Après bien des détours nous trouvons un parking, des WC, la banque, des panneaux explicatifs : Omodos est organisé pour recevoir des touristes ! Un peu trop : au lieu du kafénéion de village, des snacks. La place est encombré d’étals de marchands de souvenirs : cuirs de mauvaise qualité – on dirait du faux –  les nappes et dentelles ne nous tentent pas.

Le monastère est plus calme, l’église assez récente, plantée au beau milieu du cloître, le campanile ouvragé ressemble à celui de Larnaka,. Nous nous asseyons devant l’iconostase pour lire notre documentation. Ce monastère possède des reliques vénérables datant de la visite d’Hélène en 327, reste de la corde qui a servi à attacher Jésus, morceau de la Croix. Ces reliques sont invisibles, le reliquaire contient les restes de 26 saints différents…Le cloître est très charmant avec ses deux niveaux d’arcades: en pierre blanche  sobrement travaillée, les balcons de bois rappellent les moucharabieh, les plafonds sont également en bois dans le style musulman en plus fruste, belles portes aussi sculptées.

Dans un coin du cloître, un petit musée de la Résistance: des photos des combattants, quelques effets personnels. Dans cette région de montagnes, les hommes jaloux de leur indépendance ont combattu les Turcs au 19ème siècle, les Anglais de 1930 à 1960. Le drapeau grec flotte sur les cimetières.

Les rues d’Omodos sont pimpantes, chaulées, décorées de plantes en pots (ou bidons peints) . Les brodeuses insistent pour nous vendre des napperons au crochet (one pound).

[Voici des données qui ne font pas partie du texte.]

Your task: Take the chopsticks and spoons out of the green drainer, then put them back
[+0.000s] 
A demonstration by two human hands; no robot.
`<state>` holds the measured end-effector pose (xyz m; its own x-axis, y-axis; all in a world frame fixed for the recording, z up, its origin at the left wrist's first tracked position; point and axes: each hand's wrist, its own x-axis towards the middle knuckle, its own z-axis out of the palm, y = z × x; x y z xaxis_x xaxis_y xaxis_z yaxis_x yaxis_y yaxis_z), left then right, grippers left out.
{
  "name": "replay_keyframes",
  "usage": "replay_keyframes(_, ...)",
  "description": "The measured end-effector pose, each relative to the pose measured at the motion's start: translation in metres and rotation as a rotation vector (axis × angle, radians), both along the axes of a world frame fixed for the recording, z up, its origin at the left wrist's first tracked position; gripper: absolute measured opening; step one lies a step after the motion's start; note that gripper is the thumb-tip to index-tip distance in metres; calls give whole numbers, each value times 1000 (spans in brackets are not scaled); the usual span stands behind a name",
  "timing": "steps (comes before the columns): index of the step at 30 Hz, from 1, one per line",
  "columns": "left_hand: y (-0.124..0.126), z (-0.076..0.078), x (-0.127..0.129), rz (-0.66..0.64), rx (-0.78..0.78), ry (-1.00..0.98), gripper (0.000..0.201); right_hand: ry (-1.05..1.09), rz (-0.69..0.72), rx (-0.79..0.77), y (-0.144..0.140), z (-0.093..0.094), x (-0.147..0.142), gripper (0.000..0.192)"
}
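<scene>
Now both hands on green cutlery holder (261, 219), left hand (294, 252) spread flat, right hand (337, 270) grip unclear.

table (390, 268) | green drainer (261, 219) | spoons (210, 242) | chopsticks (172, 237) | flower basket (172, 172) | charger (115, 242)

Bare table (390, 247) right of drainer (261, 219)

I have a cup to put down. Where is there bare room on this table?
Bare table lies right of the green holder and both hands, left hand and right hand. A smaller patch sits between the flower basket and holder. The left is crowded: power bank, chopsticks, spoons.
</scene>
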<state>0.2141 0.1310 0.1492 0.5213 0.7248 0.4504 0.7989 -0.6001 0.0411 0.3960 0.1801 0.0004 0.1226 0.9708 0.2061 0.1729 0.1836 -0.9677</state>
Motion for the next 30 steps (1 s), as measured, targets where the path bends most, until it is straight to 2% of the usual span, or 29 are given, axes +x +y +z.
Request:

Un vieil homme m’invite chez lui, sa maison est un véritable musée familial : il a encadré les photos de mariage, d’école de toutes les générations, les robes de mariées sont présentées dans des vitrines.  Socrates m’offre son vin  que je refuse. J’achète un pot de miel. Le vieux pressoir restauré occupe tout un bâtiment : une poutre énorme est actionnée par une vis et une grosse masse de pierre. Les raisins étaient étalés sur une terrasse de pierre, le jus se déversait dans un pot de terre énorme rappelant les pithois antiques. Ces jarres géantes se retrouvent un peu partout dans les cours et jardins d’Arsos. Le village est pittoresque mais trop touristique. Nous préférons notre village un peu écroulé.